From B-T, the pp for OE dufan is dofen ... not gedofen ...
dúfan - ic dúfe, ðú dýfst, he dýfþ, pl. dúfaþ; p. ic, he deáf, ðú dufe, pl. dufon; pp. dofen from Bosworth, J. (2010, July 18). An Anglo-Saxon Dictionary Online (T. N. Toller & Others, Eds.). Dúfan. Retrieved October 15, 2011, from http://bosworth.ff.cuni.cz/008089 AnWulf ... Ferþu Hal! 16:57, 15 October 2011 (UTC)
- It's both. Typical of West Germanic languages, OE originally employed the perfective ġe- on all bare past participles. dofen therefore is a later reduced form of gedofen where gedofen is more standard. (OEME: dúfan1  sv/t2 3rd pres dýfþ past déaf/dufon ptp gedofen to duck, dive, sink; ge~ sink, be drowned) Leasnam 17:26, 15 October 2011 (UTC)
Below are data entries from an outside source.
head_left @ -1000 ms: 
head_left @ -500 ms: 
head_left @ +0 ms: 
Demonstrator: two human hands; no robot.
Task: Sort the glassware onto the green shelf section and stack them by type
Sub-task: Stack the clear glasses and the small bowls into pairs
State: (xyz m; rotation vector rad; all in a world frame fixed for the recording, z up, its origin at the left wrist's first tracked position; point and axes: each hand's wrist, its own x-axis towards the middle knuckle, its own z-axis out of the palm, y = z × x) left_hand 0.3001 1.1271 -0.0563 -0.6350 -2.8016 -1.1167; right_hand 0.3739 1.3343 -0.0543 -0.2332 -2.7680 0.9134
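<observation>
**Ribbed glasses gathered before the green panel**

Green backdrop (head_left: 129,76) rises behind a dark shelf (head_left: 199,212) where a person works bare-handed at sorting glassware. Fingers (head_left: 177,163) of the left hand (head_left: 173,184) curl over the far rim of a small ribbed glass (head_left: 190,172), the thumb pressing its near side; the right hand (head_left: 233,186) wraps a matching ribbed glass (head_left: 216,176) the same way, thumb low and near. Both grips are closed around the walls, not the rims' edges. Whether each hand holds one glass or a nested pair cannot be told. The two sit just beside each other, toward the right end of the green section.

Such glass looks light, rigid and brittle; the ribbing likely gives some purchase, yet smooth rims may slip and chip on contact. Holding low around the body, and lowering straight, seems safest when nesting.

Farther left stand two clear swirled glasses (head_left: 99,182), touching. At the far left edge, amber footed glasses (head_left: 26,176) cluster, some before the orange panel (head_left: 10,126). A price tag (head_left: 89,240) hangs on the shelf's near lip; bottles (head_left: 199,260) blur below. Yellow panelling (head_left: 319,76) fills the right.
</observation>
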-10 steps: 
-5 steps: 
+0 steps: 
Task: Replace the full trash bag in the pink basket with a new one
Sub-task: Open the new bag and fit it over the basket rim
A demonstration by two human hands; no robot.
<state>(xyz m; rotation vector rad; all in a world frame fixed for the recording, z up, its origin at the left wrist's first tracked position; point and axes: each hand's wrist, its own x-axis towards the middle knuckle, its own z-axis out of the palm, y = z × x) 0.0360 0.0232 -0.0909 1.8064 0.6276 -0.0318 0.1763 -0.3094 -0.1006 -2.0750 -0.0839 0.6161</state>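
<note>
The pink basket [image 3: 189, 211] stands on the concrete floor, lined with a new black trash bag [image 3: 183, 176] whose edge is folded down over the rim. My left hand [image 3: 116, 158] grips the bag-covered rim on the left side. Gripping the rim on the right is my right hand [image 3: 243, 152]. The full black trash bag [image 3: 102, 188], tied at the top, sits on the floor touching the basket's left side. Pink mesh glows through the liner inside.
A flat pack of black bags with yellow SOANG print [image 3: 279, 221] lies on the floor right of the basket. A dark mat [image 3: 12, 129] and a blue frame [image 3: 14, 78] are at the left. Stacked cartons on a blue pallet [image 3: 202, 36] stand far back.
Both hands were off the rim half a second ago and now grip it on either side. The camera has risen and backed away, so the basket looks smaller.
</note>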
Stats, FWIW: "had dived into" gets about 180 Google Books hits (it says it gets between 17000 and 480000, but if you skip to the twentieth page, the hits run out and it recalculates you a more accurate number of hits) compared to 60 or so for "had dove into", which is more than I would have expected. So I agree with the current revision. - -sche (discuss) 19:55, 14 October 2012 (UTC)
- I had taken a look. My ear said that it is not uncommon in speech in some parts of the US (DARE?). One reason I kept it was the number of usage guides that expend ink on criticizing it. There must be some prevalence to it. As the simple past it is no longer considered objectionable in the US. The past participle doesn't seem as natural to my ears and tongue, has no support that I've found in style manuals, and is not very common. DCDuring TALK 20:10, 14 October 2012 (UTC)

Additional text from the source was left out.